Wicepremier i minister energetyki Rosji Aleksandr Nowak stwierdził, że Moskwa nie bierze pod uwagę braku zgody na certyfikację Nord Stream 2. Dodał, że wierzy, iż uruchomienie gazociągu nastąpi zgodnie z harmonogramem.
Na pytanie, czy Rosja ma "plan B" na wypadek, gdyby rurociąg nie został certyfikowany, Nowak powiedział rosyjskiemu portalowi RBK: "Nie bierzemy pod uwagę takich opcji".
Jak dodał, Rosja liczy na to, że nie pojawią się nowe wymagania wobec projektu.
Dostawy gazu do Europy
Wiceszef rosyjskiego rządu powiedział również, że Rosja jest gotowa zwiększyć eksport gazu do Europy, ale w ramach kontraktów długoterminowych. Europejskie firmy preferują tymczasem krótkoterminowe transakcje po cenach spotowych.
Według danych niemieckiego operatora sieci Gascade dostawy rosyjskiego gazu do Niemiec gazociągiem jamalskim zostały wstrzymane w ubiegły wtorek, po czym gaz zaczął być kierowany na wschód.
W czwartek prezydent Rosji Władimir Putin odpowiedział, że Gazprom nie realizuje eksportu gazu tym gazociągiem ze względu na brak nowych zamówień europejskich. Jednak niektórzy zachodni politycy i eksperci branżowi oskarżyli Rosję o wstrzymywanie dostaw gazu do Europy w związku z napięciem politycznym wokół Ukrainy, a także opóźnieniami w certyfikacji gazociągu Nord Stream 2.
Tydzień temu o złożeniu skargi do KE poinformował także ukraiński koncern paliwowy Naftohaz, według którego Gazprom nadużywa swojej dominującej pozycji na europejskim rynku gazu. Szef Nafohazu Jurij Witrenko również podkreślił, że Gazprom zmniejszył sprzedaż gazu na europejskim rynku mimo rosnącego popytu na ten surowiec.
W skardze zwrócono uwagę m.in., że Gazprom odmówił odpowiedniego zapełnienia gazem magazynów w UE oraz że rosyjski koncern kontynuuje też blokadę eksportu gazu z Rosji przez prywatne firmy oraz blokuje tranzyt z krajów Azji Środkowej do Europy.
Sporna kwestia certyfikacji Nord Stream 2
Szef ukraińskiego państwowego koncernu paliwowego Naftohaz Jurij Witrenko w listopadzie wyraził nadzieję, że Nord Stream 2 nie zostanie uruchomiony, zaznaczając, że budowa gazociągu jest niezgodna z prawem unijnym.

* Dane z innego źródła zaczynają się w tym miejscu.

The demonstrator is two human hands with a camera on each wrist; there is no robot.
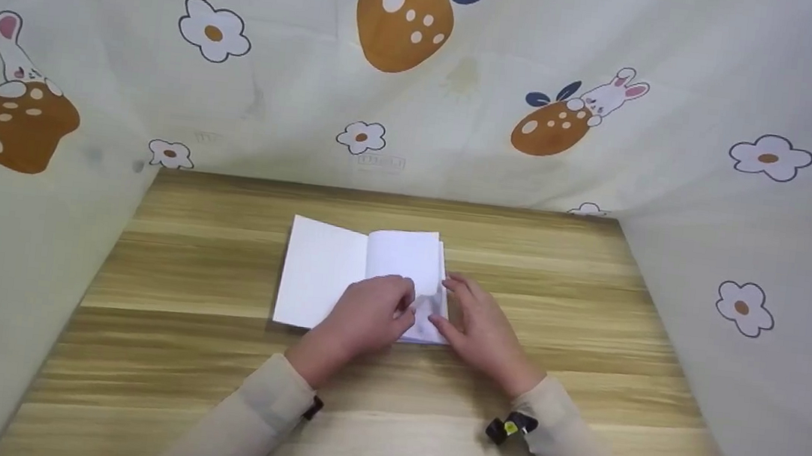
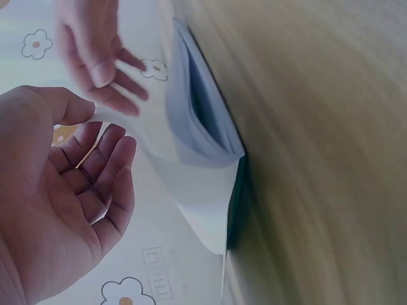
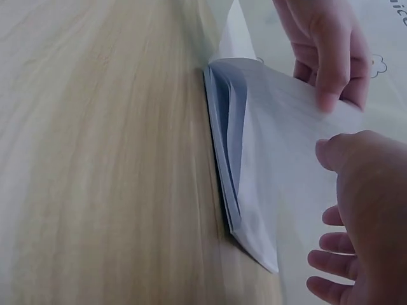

Budowa gazociągu, który biegnie z Rosji do Niemiec na dnie Morza Bałtyckiego z ominięciem Ukrainy, została zakończona we wrześniu. Nord Stream 2 musi jednak jeszcze zostać zatwierdzony przez organy regulacyjne Niemiec i UE. Przewiduje się, że proces certyfikacji Nord Stream 2 zostanie zakończony nie wcześniej niż przed końcem pierwszego półrocza 2022 roku.
Nord Stream 2 to dwunitkowa magistrala z Rosji do Niemiec, która ma transportować 55 mld m3 gazu ziemnego rocznie. Powstaniu i uruchomieniu rurociągu sprzeciwiają się Polska, Ukraina, państwa bałtyckie i USA. Krytycy Nord Stream 2 argumentują m.in., że projekt ten zwiększy zależność Europy od rosyjskiego gazu oraz rozszerzy wpływ Kremla na politykę europejską.